Una relazione malata, sempre più spesso, diventa la causa scatenante della tragedia. Poi possesso e gelosia innescano una bomba che è impossibile disinnescare. Ed anche stavolta c’è scappato il morto, anzi due: lui non voleva mollarla e lei non ne poteva più di quell’uomo che la tormentava sino a renderle impossibile l’esistenza.
Genova – Il primo femminicidio del 2023 si è consumato nel capoluogo ligure secondo un copione ormai drammaticamente frequente a cui è seguito un suicidio. Lui non intendeva chiudere la relazione, lei non ne poteva più di quell’uomo che aveva deciso di lasciare. A rimetterci la vita due persone.
Si chiamava Giulia Donato la ragazza di 23 anni morta ammazzata da un colpo di pistola sparato nel sonno dal fidanzato Andrea Corvaia, 32 anni, guardia giurata presso l’istituto di vigilanza Lubrani, che si è tolto la vita con la stessa arma pochi istanti dopo. La tragedia è avvenuta in un appartamento di via Paolo Anfossi 22, interno 9, a Pontedecimo, dove risiedeva la ragazza, lo scorso 4 gennaio.
I due si erano conosciuti agli inizi del 2021 ma solo dalla primavera scorsa avevano deciso di stare insieme e dividere i propri destini. L’uomo si sarebbe dimostrato da subito esageratamente geloso e possessivo e questo comportamento pare piacesse sempre meno a Giulia che aveva avuto una precedente unione sentimentale da cui era nata una bambina, Azzurra, poi morta un mese dopo il parto.
La coppia aveva iniziato a litigare, e anche frequentemente a detta dei vicini di casa, ma Andrea non voleva saperne di mitigare il proprio modo di fare che l’aveva portato a curarsi una grave forma di depressione.
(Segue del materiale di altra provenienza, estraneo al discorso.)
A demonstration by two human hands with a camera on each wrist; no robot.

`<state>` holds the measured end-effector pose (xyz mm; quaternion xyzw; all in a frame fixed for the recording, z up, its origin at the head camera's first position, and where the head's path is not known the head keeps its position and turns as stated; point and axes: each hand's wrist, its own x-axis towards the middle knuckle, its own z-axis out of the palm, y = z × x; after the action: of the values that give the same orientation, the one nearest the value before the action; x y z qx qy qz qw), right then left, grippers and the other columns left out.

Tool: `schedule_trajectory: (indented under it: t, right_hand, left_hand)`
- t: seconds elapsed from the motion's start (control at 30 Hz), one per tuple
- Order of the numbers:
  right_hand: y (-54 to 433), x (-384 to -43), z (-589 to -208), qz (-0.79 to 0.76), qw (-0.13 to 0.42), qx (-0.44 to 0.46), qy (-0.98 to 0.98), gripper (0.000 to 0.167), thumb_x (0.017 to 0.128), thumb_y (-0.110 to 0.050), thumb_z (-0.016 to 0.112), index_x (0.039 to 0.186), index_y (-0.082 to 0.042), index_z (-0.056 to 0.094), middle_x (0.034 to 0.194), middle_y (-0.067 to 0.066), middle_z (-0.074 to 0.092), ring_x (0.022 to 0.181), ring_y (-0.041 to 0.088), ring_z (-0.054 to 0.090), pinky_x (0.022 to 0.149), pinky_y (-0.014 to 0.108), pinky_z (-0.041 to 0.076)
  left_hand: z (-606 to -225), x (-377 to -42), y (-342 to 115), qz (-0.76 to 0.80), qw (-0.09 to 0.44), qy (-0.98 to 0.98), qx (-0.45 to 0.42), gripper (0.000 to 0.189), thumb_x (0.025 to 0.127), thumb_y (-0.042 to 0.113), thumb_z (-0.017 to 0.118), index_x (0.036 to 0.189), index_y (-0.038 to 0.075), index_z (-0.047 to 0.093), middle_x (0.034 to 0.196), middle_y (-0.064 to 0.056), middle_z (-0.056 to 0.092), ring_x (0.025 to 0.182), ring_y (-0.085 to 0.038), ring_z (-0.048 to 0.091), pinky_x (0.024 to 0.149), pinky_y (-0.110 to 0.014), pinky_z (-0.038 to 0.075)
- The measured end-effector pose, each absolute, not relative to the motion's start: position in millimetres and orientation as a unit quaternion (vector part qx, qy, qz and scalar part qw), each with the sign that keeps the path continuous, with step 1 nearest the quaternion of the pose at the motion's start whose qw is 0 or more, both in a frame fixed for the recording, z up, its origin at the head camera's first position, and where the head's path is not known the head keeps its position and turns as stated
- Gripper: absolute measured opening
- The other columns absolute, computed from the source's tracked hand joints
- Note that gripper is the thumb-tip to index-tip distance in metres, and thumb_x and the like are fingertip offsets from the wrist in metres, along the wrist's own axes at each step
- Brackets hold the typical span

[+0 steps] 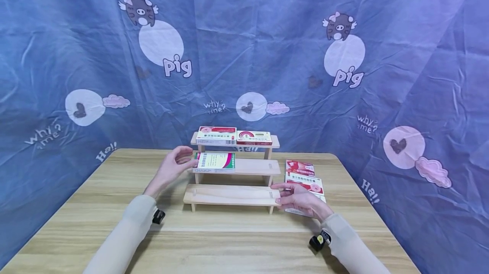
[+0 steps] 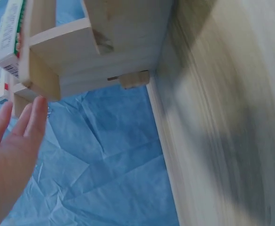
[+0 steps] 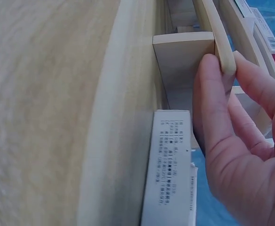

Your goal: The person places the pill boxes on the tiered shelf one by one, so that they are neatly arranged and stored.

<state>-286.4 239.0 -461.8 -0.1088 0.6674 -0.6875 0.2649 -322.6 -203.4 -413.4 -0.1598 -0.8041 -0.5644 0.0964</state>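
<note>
A three-step wooden display stand (image 1: 233, 194) stands on the table. At the right end of its lowest step, my right hand (image 1: 302, 199) pinches the board between thumb and fingers, as the right wrist view shows close up. A white medicine box with green and magenta corners (image 1: 214, 160) lies on the left part of the middle step. Beside that box is my left hand (image 1: 175, 168), its fingertips close to the box's left end. In the left wrist view, the fingers (image 2: 36, 117) are extended near the stand's edge and grip nothing.
On the top step sit two red-and-white medicine boxes, a left one (image 1: 216, 135) and a right one (image 1: 254, 138). Several more boxes (image 1: 305, 180) lie on the table right of the stand, partly behind my right hand. A blue patterned curtain (image 1: 244, 53) hangs behind the table.
</note>
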Motion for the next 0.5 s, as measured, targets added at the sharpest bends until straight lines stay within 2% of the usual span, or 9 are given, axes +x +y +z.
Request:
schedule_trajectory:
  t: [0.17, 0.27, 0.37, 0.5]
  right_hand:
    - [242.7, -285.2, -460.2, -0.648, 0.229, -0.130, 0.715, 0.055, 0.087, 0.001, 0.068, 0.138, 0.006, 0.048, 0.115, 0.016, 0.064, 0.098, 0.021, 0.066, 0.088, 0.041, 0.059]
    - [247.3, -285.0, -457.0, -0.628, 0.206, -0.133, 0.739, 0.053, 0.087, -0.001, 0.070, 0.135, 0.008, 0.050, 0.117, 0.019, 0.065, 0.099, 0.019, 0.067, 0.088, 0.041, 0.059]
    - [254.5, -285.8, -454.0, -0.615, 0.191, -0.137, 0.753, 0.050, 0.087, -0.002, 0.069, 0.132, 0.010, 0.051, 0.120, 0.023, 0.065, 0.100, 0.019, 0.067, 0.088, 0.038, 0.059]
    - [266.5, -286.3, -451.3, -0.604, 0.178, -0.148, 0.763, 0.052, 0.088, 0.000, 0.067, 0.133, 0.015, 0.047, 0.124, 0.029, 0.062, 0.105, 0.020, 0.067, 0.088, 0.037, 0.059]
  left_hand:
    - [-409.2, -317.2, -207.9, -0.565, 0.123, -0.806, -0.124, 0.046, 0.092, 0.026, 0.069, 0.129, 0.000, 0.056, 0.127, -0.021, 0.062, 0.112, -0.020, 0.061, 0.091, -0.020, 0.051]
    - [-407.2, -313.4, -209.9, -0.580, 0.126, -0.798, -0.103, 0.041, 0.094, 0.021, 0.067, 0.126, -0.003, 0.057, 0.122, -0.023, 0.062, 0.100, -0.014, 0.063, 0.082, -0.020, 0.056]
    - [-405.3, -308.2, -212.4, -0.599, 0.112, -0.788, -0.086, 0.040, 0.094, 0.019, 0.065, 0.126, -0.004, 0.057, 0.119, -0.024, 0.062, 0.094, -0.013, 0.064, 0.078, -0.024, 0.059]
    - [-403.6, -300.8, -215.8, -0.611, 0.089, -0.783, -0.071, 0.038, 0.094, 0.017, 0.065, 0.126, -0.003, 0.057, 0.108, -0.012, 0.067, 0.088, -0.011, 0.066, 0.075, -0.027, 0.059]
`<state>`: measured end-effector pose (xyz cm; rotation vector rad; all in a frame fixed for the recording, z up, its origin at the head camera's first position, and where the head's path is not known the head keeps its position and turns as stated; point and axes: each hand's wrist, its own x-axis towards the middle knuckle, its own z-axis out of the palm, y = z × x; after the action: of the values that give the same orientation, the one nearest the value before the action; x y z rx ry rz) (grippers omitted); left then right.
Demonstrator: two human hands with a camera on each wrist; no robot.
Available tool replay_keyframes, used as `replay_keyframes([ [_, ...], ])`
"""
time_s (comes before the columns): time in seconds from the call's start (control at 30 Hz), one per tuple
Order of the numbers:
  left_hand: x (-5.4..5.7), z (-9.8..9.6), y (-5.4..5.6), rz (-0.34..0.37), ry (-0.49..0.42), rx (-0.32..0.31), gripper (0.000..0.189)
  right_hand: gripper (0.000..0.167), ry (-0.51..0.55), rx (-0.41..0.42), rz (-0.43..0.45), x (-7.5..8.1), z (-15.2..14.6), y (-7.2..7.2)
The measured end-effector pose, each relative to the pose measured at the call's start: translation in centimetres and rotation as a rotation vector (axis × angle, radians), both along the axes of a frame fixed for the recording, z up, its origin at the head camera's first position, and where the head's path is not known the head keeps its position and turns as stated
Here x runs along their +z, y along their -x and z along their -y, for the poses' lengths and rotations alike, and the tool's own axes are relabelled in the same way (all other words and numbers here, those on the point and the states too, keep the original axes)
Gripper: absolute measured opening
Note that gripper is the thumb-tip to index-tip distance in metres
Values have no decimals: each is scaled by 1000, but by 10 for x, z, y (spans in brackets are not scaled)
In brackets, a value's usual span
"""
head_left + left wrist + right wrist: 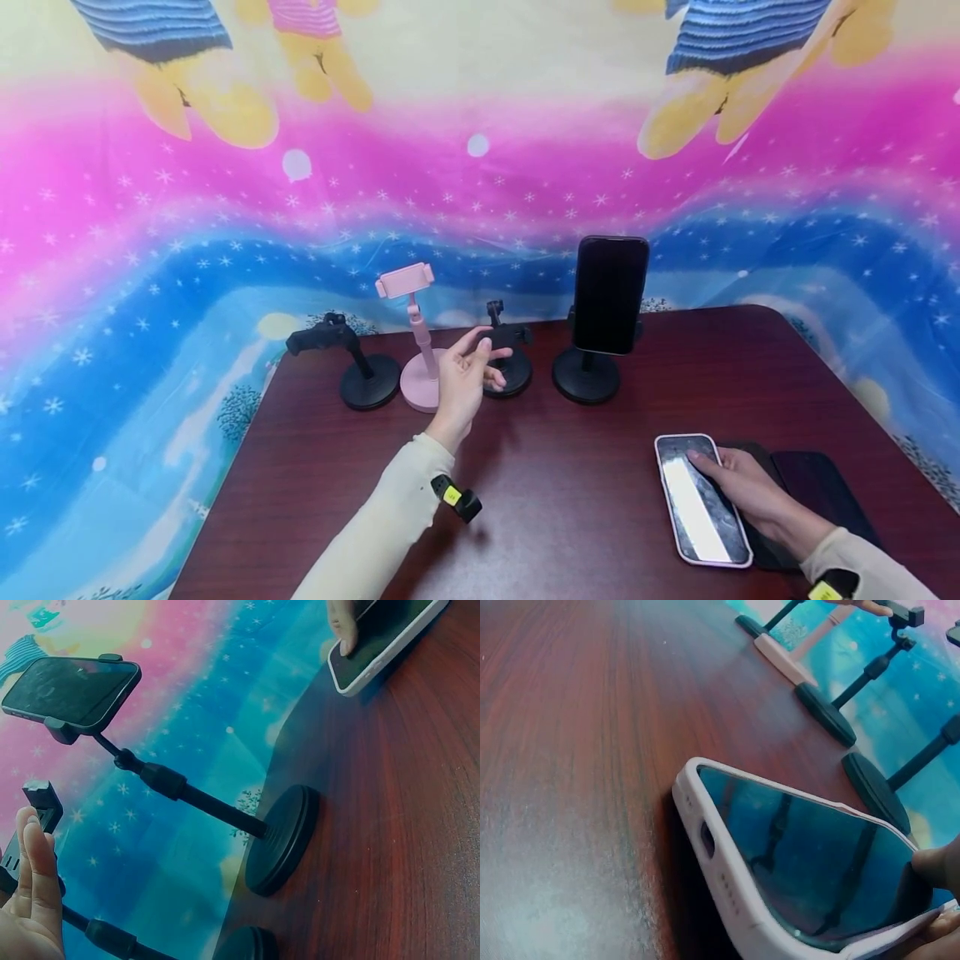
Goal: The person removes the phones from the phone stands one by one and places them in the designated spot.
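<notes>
My left hand point(460, 382) reaches to the back of the table and pinches the left end of the clamp point(508, 336) on a black phone stand. That stand's round base point(516, 377) is partly hidden behind the fingers. My right hand point(753, 492) holds a phone in a pale pink case point(693, 500) by its right side, thumb over the screen. In the right wrist view the phone point(780, 840) is tilted low over the table, its screen reflecting the stands. Right of the pinched clamp, another black stand point(587, 379) bears a dark phone point(611, 292) upright.
A pink phone stand point(422, 333) stands just left of my left hand. Farther left is a black stand point(367, 382) with its clamp turned sideways. Dark phones point(817, 492) lie on the brown table point(570, 500) beside and under my right hand. A printed cloth point(480, 208) hangs behind.
</notes>
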<state>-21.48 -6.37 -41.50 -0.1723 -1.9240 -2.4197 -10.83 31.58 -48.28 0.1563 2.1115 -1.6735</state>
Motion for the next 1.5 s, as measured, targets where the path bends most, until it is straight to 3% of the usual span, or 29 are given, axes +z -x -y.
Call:
replay_keyframes([
  [0.73, 0, 1, 1, 4, 6, 9, 38, 34, -41, 45, 42, 1, -23, -1],
  [0.93, 0, 3, 2, 5, 37, -7, 39, 44, -141, -9, -4, 4, -19, -2],
  [1.13, 1, 4, 2, 4, 56, -20, 37, 56, -251, -49, -110, 9, -13, -4],
  [1.3, 1, 4, 1, 9, 57, -19, 38, 57, -362, -36, -169, 12, -13, -4],
  [1.5, 1, 4, 0, 10, 46, -9, 38, 59, -373, -14, -206, 13, -13, -4],
])
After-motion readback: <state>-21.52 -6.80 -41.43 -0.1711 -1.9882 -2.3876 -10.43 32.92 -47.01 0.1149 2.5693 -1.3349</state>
Il vigilante aveva convinto Giulia a lavorare per la sua stessa azienda forse con l’intento di controllare ogni movimento della donna a cui avrebbe vietato di frequentare gran parte delle sue amicizie.
Con il passare dei mesi Giulia era diventata sempre più insofferente alla morbosa quanto ossessiva gelosia del fidanzato che ben presto le sarebbe diventata insopportabile. I due si erano visti ancora una volta nella tarda mattinata del 4 gennaio scorso. Lui, che ormai abitava da solo in via Ventotene, nel quartiere Legaccio, una volta finito il turno di lavoro avrebbe deciso di incontrare Giulia, rimasta in casa a riposare per via di una sindrome influenzale che l’avrebbe colpita qualche giorno prima.
Dopo un ennesimo, violento litigio la ragazza era tornata in camera da letto e si sarebbe messa sotto le coperte nel tentativo di riprendere sonno. Andrea, a questo punto, avrebbe deciso di farla finita sparando a bruciapelo un colpo di semiautomatica in testa alla sua ex fidanzata, per poi rivolgersi la canna della pistola in bocca e tirare il grilletto.
Dalla ricostruzione degli uomini della Squadra Mobile di Genova, diretti da Stefano Signoretti e dal vicario Ivan Currà, coordinati dal Pm Antonio Rombolà della Procura di Genova, l’omicidio-suicidio si sarebbe consumato nel giro di qualche minuto e, come confermerà più tardi l’autopsia, sarebbero stati sparati soltanto due colpi di pistola, entrambi mortali e che avrebbero generato un decesso istantaneo alle vittime.
A scoprire i due cadaveri la sorella di Giulia preoccupata per il silenzio della giovane e per la grave situazione che la coppia stava attraversando. Sul posto sono arrivati i soccorritori del 118 che non potevano fare altro che constatare la morte delle due vittime in attesa delle successive incombenze svolte dai poliziotti della Mobile che effettuavano i rilievi di rito. Giulia Donato giaceva nel suo letto in un lago di sangue mentre Andrea Corvaia era riverso sul pavimento, in un’altra stanza, con in mano l’arma del duplice delitto.
Le indagini comunque proseguono per stabilire se la guardia particolare giurata, in cura da uno specialista, potesse o meno detenere e utilizzare l’arma per servizio. Prima di fare il vigilante l’uomo lavorava in un supermercato ma pare che del suo disagio psicologico nessuno sapesse nulla, compresi i suoi attuali datori di lavoro:
”Avrebbe dovuto comunicarcelo, noi non sapevamo nulla – dice Giorgio Baiardi, presidente della cooperativa Lubrani – lo apprendiamo ora da voi giornalisti…Dalle visite annuali effettuate dal nostro medico del lavoro non era emerso nulla di tutto ciò. Va tenuto presente che, nel nostro lavoro, se si denunciano certe cose l’azienda deve fermare il lavoratore fino a nuove indagini”.